Keywords: anti-nmdar encephalitis, autoimmune encephalopathy, nmdar antibody encephalitis, paraneoplastic neurological syndromes, rare cause of altered mental status, small cell lung cancer (sclc)
Introduction
N-methyl-d-aspartate receptor (NMDAR) is an inotropic glutamate receptor widely distributed throughout the brain. It is involved in synaptic transmission and neuronal plasticity. Anti-NMDAR encephalitis (NMDARE) is an autoimmune disorder characterized by antibodies targeting NMDAR [1]. Owing to different NMDAR epitopes, the condition is marked by diverse clinical presentations, such as neurologic deficits, cognitive impairment, psychiatric symptoms, movement disorders, and seizure disorders.
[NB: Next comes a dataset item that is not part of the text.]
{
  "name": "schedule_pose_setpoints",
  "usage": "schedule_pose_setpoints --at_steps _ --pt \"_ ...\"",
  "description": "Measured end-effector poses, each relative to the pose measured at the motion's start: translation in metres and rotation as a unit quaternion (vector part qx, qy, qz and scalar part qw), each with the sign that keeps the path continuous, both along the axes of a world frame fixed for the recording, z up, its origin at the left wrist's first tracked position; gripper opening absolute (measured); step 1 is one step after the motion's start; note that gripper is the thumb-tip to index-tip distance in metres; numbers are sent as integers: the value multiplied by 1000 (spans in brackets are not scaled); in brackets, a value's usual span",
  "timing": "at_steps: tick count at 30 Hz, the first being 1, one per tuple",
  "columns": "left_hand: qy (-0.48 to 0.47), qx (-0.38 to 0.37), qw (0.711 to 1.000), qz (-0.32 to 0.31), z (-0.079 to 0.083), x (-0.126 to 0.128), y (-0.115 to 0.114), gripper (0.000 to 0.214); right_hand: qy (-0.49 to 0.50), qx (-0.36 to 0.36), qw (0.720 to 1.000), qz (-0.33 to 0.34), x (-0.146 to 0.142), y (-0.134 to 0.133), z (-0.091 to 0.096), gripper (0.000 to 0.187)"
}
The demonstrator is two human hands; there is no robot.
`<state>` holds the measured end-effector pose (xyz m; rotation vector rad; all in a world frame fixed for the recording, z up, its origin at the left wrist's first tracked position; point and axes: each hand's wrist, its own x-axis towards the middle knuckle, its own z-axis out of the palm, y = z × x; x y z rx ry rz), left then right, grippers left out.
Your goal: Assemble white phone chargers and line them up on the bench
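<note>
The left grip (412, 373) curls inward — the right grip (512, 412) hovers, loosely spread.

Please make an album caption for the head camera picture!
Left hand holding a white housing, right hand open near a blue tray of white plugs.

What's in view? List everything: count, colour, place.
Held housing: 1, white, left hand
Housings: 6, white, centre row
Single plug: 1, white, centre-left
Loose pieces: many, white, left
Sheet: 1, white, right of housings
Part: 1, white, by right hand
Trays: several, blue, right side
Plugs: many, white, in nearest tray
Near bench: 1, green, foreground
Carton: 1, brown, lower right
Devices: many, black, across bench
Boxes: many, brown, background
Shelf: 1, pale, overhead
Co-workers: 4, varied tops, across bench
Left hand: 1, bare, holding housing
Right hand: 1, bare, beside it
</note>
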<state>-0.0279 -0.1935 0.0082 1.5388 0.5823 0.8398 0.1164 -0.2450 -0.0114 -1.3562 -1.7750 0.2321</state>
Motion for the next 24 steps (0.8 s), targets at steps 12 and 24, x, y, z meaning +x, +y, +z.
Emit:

The triggers for this autoimmune response remain unknown. Still, a growing number of case reports have linked anti-NMDARE to viral infections, neoplasms (especially ovarian teratomas), small-cell lung carcinoma (SCLC), and other autoimmune disorders. Although the condition is self-limiting, delay in diagnosis has the potential to result in a severe form with psychiatric, cognitive, and neurologic sequelae [1-3].
We present a case of anti-NMDARE in a patient with a history of multiple cardiovascular risk factors who presented to the hospital with an altered mental status and limited verbal output. Despite the initial consideration of cerebrovascular events or toxic metabolic encephalitis, a comprehensive and detailed evaluation revealed anti-NMDARE, prompting initiation of intravenous immunoglobulin (IVIG) and steroids, which led to the gradual resolution of symptoms.
This article was previously presented as a meeting abstract at the 2024 Academic International Medicine Annual Conference on June 22, 2024.
Case presentation
A 60-year-old female patient with a history of hypertension, type II diabetes, hyperlipidemia, obstructive sleep apnea, emphysema, and chronic respiratory failure (on 3 L of O2 via nasal cannula at home) presented to the hospital with an altered mental status after her son found her confused without oxygen. The patient was reported to be well two days before the presentation. Her medications included albuterol as needed, fluticasone-salmeterol inhaler, lisinopril, metformin, glimepiride, atorvastatin, and pregabalin.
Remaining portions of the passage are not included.